Texte établi par Damase JouaustLibrairie des Bibliophiles (Cabinet du Bibliophile, n° 10) (p. 65-67).




VARIANTES

DE LA MAXIME LXXXI

(MANUSCRITS DE CONRART) [1]



Tous les grands divertissemens sont dangereux pour la vie chrestiene ; mais, entre tous ceux que le monde a inventés, il n’y en a point qui soit plus à craindre que la Comedie. C’est une representation si naturelle et si delicate des passions qu’elle les emeut et les fait naître dans notre cœur, et sur tout celle de l’amour, principalement lorsqu’on le représente fort chaste et fort honnete : car, plus il paroist innocent aux ames innocentes, et plus elles sont capables d’en estre touchées ; sa violence plaist à notre amour-propre, qui forme aussi tost un desir de causer les mêmes effects que l’on void si bien représentés[2], et l’on se fait au mesme temps une conscience fondée sur l’honnesteté des sentimens qu’on y void, qui oste la crainte des ames pures, qui s’imaginent que ce n’est pas blesser la pureté d’aymer d’un amour qui leur semble si sage.

Ainsi l’on s’en va de la Comedie le cœur sy remply de toutes les beautés et de toutes les douceurs de l’amour, et l’ame et l’esprit si persuadés de son innocence, qu’on est tout préparé à recevoir les premieres impressions, ou plutost à chercher l’occasion de les faire naître dans le cœur de quelqu’un, pour recevoir les mesmes plaisirs et les mesmes sacrifices que l’on a veus si bien depeins dans la Comedie.

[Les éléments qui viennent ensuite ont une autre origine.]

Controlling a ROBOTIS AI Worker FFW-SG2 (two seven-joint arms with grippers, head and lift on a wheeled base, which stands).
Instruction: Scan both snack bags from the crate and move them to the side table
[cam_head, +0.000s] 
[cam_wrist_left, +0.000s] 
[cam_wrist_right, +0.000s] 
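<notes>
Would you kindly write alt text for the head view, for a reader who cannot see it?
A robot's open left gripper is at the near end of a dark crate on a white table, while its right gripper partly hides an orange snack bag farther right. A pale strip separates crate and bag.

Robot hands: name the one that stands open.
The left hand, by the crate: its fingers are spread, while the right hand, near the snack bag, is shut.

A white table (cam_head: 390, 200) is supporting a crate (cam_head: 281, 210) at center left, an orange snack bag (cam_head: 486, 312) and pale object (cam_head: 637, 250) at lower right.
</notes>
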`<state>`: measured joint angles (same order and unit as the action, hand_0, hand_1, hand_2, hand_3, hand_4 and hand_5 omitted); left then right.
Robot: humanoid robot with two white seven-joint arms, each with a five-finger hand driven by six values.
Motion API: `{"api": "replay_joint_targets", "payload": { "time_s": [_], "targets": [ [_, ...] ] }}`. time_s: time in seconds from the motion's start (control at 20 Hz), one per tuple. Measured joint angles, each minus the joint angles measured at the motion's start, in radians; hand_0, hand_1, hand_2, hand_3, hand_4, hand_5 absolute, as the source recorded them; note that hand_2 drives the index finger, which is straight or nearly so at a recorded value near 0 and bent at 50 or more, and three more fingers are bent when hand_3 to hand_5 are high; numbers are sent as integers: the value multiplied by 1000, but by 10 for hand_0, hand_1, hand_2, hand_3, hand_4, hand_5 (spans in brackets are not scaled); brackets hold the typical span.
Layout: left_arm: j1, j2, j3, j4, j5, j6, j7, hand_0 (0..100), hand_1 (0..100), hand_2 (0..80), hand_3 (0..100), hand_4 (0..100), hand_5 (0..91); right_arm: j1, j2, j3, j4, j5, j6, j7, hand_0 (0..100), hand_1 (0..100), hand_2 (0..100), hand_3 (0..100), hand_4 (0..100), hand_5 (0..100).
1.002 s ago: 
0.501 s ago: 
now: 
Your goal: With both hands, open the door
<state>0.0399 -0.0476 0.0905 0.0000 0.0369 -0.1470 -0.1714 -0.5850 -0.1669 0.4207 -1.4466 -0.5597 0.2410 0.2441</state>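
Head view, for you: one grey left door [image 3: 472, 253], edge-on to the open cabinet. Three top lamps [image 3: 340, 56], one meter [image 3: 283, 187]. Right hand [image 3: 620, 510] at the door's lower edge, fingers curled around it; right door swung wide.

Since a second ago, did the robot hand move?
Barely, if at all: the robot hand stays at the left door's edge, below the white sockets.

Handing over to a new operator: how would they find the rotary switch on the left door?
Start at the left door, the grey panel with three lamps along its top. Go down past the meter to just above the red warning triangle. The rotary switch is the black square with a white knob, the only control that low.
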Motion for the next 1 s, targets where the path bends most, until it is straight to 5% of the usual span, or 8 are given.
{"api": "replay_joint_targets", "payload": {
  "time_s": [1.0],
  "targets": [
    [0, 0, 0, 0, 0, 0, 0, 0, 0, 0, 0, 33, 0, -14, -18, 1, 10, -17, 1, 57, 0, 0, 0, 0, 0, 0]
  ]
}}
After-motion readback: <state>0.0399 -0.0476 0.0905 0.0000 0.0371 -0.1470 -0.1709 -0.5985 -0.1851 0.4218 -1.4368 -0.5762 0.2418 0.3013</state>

  1. Plutôt que de nous borner à relever les variantes, nous avons mieux aimé reproduire en entier cette autre version de la maxime LXXXI, en indiquant les différences de texte par des caractères italiques.
    Cette maxime, très-goûtée dans la société de Madame de Sablé, passa de bouche en bouche, et fut souvent répétée et commentée. L’impression n’en ayant pas arrêté la forme définitive, on comprend qu’il en ait existé des rédactions différentes. Il a pu en être ainsi de plusieurs autres maximes de la Marquise.
    Nous avons conservé l’orthographe du manuscrit, ce qui explique les différences orthographiques que l’on pourra remarquer dans les passages conformes à la version de l’imprimé.
  2. Ces quatre lignes ne sont pas une variante de rédaction, mais se trouvent en plus dans la version du manuscrit.